On May 13, 8:16 am, Phantom <qcwa...@sdf.lonestar.org> wrote:
> On Tue, 12 May 2009, gregorylorenhan...@gmail.com wrote:
> > Date: Tue, 12 May 2009 14:38:00 -0700 (PDT)
> > From: gregorylorenhan...@gmail.com
> > Newsgroups: sci.research.careers, sci.physics, alt.computer.consultants
> > Subject: Re:Shortageof scientists
> Its more important to ask questions like: how many applications did they
> get, how many interviews did they schedule, how did the CVs/resumes look
> to them, did they make any job offers, how many guys did they call back
> for second and third or more re-interviews and over what period of time,
> and then (if they will tell you) you need to ask how much background
> investigation they will do on you (which might take place after they do
> the interviews) and what it will involve (credit rating, nations most
> wanted criminals, prior arrest/charge records, political gossip from net
> snoops who make their money digging up dirt on your name, medical physical
> exam results, drug tests). And, if you think that is not happening, I've
> even seen it stated on job applications sitting in plain view in dumb
> convenience stores for casheir jobs.
I'd love to know that stuff. But most hiring managers don't have much
time for one of those guys they didn't even call in for an interview.

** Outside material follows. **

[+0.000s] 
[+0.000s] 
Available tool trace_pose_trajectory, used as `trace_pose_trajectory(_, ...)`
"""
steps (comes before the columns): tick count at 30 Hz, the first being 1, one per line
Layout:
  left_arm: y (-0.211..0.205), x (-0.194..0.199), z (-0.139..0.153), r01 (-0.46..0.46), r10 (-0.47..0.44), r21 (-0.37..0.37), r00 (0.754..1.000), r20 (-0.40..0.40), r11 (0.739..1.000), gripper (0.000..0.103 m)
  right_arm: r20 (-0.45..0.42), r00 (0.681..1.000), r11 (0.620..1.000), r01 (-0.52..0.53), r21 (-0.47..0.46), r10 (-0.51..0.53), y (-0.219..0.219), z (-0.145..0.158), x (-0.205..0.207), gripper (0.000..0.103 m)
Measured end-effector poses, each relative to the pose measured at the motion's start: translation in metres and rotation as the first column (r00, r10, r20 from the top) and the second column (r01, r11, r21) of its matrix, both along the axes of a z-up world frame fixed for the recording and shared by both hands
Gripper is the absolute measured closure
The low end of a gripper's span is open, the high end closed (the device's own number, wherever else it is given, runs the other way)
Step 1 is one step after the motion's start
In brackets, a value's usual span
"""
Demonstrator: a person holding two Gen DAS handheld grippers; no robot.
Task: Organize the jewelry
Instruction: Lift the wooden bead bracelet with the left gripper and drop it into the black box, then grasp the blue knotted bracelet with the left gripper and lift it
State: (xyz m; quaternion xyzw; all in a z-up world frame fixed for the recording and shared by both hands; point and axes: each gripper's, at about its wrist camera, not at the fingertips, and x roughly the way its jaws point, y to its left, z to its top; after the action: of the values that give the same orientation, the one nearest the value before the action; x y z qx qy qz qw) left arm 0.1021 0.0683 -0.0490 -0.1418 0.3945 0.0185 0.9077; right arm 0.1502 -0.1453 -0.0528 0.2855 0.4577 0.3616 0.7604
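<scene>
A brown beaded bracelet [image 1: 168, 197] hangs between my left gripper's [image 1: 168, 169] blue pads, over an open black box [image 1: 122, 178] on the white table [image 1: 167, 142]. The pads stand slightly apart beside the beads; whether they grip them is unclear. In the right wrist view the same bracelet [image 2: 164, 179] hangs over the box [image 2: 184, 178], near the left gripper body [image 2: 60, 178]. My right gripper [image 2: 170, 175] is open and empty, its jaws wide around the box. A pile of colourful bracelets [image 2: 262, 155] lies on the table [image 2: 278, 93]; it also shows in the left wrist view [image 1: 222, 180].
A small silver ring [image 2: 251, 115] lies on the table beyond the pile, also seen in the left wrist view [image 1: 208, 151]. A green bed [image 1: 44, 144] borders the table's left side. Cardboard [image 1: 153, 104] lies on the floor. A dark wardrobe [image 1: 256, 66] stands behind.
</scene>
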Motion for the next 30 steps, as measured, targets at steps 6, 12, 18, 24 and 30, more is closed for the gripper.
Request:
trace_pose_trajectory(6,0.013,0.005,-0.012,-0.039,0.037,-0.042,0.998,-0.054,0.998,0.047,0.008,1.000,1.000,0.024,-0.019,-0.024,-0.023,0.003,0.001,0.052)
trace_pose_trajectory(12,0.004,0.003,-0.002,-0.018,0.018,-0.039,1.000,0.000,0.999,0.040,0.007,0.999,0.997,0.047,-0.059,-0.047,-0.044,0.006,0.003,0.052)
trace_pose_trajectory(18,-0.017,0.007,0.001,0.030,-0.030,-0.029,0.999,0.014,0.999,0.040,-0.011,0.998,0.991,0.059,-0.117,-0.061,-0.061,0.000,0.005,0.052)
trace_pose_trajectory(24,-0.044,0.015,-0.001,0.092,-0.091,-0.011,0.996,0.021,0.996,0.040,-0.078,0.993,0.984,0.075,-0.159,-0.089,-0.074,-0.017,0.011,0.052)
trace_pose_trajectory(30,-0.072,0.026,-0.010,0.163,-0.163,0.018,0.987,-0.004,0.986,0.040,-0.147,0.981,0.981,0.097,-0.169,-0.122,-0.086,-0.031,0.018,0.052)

Maybe it would be different for someone who could flash a "respected
columnist" credential.
But I have been toying with the idea of trying to get alumni lists and
asking graduates for their job history since graduating. It would be
interesting to see statistics, but mostly I've just seen anecdotes.
> > In the world of finance it seems like they need additional
> > qualifications besides that physics degree, like five years of
> > experience modeling derivatives. (And how does the physics student get
> > that experience? If you know, tell me.)
>
> You would do well to spend about one whole day (I am serious) using google
> to see if you can find autobiographical material that goes over this. I
> have the idea that the guys with the physics degrees have already spent
> time on their own to learn the arcane sice of finance/derivatives and come
> up with some selling points and literally sell themselves to existing
> companies or even start their own.
That's another that I was toying with. I know there are people who
start in physics and go on to other things. But how? Gil Amelio, for
one, got a PhD in physics, and then was CEO of National Semiconductor
and then Apple Computer. In between, I suppose he learned corporate by
working at Bell, Fairchild, and Rockwell. That sort of career path
depends on first getting a sufficiently high level job that you can
involve yourself with project management, finances, and so on. But if
you have the physics degree and you're flipping burgers, well, what's
the career path?
> > And if you want to get a job in industry, you should focus on
> > marketable skills like solid state, magnetic media, or optics. And
> > bear in mind that engineers do a lot of that sort of thing, too.
>
> I would advise differently: you need to find out where the jobs really are
> and how easy it is to get them. Then, pick the least undesireable job type
> and start looking for a program that leads to that credential.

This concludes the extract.